• [Assigned task]:
Every line of the material must appear in the answer exactly as it does here.

• [Data records]:
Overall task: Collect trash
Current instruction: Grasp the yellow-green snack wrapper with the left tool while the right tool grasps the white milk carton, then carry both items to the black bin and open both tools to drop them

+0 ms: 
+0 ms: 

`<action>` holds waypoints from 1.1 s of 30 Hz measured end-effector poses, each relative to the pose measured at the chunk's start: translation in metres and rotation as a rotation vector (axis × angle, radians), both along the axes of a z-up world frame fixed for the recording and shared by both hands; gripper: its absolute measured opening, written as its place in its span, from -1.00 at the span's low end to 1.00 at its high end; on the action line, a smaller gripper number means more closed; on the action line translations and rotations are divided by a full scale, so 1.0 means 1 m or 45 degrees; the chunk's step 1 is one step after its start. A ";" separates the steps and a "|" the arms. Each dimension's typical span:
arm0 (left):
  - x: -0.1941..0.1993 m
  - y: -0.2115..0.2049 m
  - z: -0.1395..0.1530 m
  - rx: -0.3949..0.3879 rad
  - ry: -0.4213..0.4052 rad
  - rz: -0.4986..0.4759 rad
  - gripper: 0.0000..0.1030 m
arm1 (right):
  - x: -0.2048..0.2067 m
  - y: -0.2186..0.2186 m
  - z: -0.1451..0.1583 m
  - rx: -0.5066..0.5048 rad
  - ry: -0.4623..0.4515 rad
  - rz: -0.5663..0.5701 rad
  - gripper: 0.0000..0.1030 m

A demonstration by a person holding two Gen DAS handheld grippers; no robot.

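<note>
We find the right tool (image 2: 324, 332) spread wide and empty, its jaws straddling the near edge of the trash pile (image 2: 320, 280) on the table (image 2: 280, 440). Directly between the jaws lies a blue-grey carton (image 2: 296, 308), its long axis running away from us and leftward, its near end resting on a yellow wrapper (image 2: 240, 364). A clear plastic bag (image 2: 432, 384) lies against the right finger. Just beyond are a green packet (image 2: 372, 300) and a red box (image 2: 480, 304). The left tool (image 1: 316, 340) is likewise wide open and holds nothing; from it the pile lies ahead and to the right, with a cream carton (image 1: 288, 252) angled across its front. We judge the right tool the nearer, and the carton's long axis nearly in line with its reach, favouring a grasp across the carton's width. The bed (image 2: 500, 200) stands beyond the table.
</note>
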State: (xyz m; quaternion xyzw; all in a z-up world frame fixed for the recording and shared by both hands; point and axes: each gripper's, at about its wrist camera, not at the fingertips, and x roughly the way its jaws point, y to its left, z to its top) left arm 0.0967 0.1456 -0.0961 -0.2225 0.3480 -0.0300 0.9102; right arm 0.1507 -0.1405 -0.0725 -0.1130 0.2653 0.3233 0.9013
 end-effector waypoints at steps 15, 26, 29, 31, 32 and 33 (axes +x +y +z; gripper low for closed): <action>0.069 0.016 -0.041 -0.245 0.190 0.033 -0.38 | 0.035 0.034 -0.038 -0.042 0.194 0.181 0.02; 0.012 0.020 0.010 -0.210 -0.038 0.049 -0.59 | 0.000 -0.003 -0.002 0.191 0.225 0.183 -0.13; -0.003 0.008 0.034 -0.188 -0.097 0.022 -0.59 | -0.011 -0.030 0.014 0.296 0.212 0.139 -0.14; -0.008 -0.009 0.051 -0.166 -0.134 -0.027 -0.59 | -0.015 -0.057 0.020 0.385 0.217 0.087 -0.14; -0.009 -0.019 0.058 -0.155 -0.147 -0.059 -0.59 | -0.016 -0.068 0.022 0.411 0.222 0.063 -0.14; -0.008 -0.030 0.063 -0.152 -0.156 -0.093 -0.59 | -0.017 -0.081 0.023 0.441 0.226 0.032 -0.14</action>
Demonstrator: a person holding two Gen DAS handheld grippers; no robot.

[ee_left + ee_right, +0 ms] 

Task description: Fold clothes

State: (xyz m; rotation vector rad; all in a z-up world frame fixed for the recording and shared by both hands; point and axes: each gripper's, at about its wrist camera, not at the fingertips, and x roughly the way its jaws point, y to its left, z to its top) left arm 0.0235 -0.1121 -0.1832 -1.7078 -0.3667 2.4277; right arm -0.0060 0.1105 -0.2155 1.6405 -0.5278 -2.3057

• [Exercise solution]:
Overall task: Collect trash
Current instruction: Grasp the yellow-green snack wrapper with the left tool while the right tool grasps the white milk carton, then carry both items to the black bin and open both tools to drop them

+0 ms: 
+0 ms: 

`<action>` holds waypoints from 1.1 s of 30 Hz measured end-effector poses, each relative to the pose measured at the chunk's start: translation in metres and rotation as a rotation vector (axis × angle, radians), both along the axes of a z-up world frame fixed for the recording and shared by both hands; gripper: its absolute measured opening, written as its place in its span, from -1.00 at the span's low end to 1.00 at its high end; on the action line, a smaller gripper number means more closed; on the action line translations and rotations are divided by a full scale, so 1.0 means 1 m or 45 degrees; the chunk's step 1 is one step after its start. A ";" separates the steps and a "|" the arms. Each dimension's typical span:
arm0 (left):
  - x: -0.1941..0.1993 m
  - y: -0.2115..0.2049 m
  - z: -0.1395..0.1530 m
  - rx: -0.3949..0.3879 rad
  - ry: -0.4213..0.4052 rad
  - rz: -0.4986..0.4759 rad
  - gripper: 0.0000..0.1030 m
arm1 (right):
  - x: -0.2048..0.2067 m
  - y: -0.2186..0.2186 m
  - z: -0.1451..0.1583 m
  - rx: -0.5066..0.5048 rad
  - ry: -0.4623..0.4515 rad
  - rz: -0.5663..0.5701 rad
  - gripper: 0.0000..0.1030 m

A demonstration by a person holding two Gen DAS handheld grippers; no robot.

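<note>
We find the right tool (image 2: 324, 332) spread wide and empty, its jaws straddling the near edge of the trash pile (image 2: 320, 280) on the table (image 2: 280, 440). Directly between the jaws lies a blue-grey carton (image 2: 296, 308), its long axis running away from us and leftward, its near end resting on a yellow wrapper (image 2: 240, 364). A clear plastic bag (image 2: 432, 384) lies against the right finger. Just beyond are a green packet (image 2: 372, 300) and a red box (image 2: 480, 304). The left tool (image 1: 316, 340) is likewise wide open and holds nothing; from it the pile lies ahead and to the right, with a cream carton (image 1: 288, 252) angled across its front. We judge the right tool the nearer, and the carton's long axis nearly in line with its reach, favouring a grasp across the carton's width. The bed (image 2: 500, 200) stands beyond the table.
</note>
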State: (xyz m; quaternion xyzw; all in a z-up world frame fixed for the recording and shared by both hands; point and axes: each gripper's, at about its wrist camera, not at the fingertips, and x roughly the way its jaws point, y to its left, z to its top) left arm 0.0967 0.1456 -0.0961 -0.2225 0.3480 -0.0300 0.9102; right arm 0.1507 -0.1405 -0.0725 -0.1130 0.2653 0.3233 0.9013
 end-effector waypoints at steps 15, 26, 29, 31, 32 and 33 (axes +x +y +z; gripper low for closed): <action>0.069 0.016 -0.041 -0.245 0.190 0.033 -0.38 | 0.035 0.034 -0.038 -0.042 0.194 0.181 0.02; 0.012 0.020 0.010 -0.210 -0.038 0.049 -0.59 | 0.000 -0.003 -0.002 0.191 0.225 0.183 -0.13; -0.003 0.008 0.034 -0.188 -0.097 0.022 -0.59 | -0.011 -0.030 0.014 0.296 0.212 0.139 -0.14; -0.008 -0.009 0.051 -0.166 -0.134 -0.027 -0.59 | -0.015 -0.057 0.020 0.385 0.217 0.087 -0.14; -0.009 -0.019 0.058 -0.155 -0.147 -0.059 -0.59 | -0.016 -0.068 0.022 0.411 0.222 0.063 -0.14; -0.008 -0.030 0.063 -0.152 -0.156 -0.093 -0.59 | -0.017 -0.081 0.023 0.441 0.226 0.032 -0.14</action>
Demonstrator: a person holding two Gen DAS handheld grippers; no robot.

[ee_left + ee_right, +0 ms] 

Task description: Fold clothes

State: (xyz m; rotation vector rad; all in a z-up world frame fixed for the recording and shared by both hands; point and axes: each gripper's, at about its wrist camera, not at the fingertips, and x roughly the way its jaws point, y to its left, z to its top) left arm 0.0235 -0.1121 -0.1832 -1.7078 -0.3667 2.4277; right arm -0.0060 0.1105 -0.2155 1.6405 -0.5278 -2.3057

Nothing else is part of this exercise.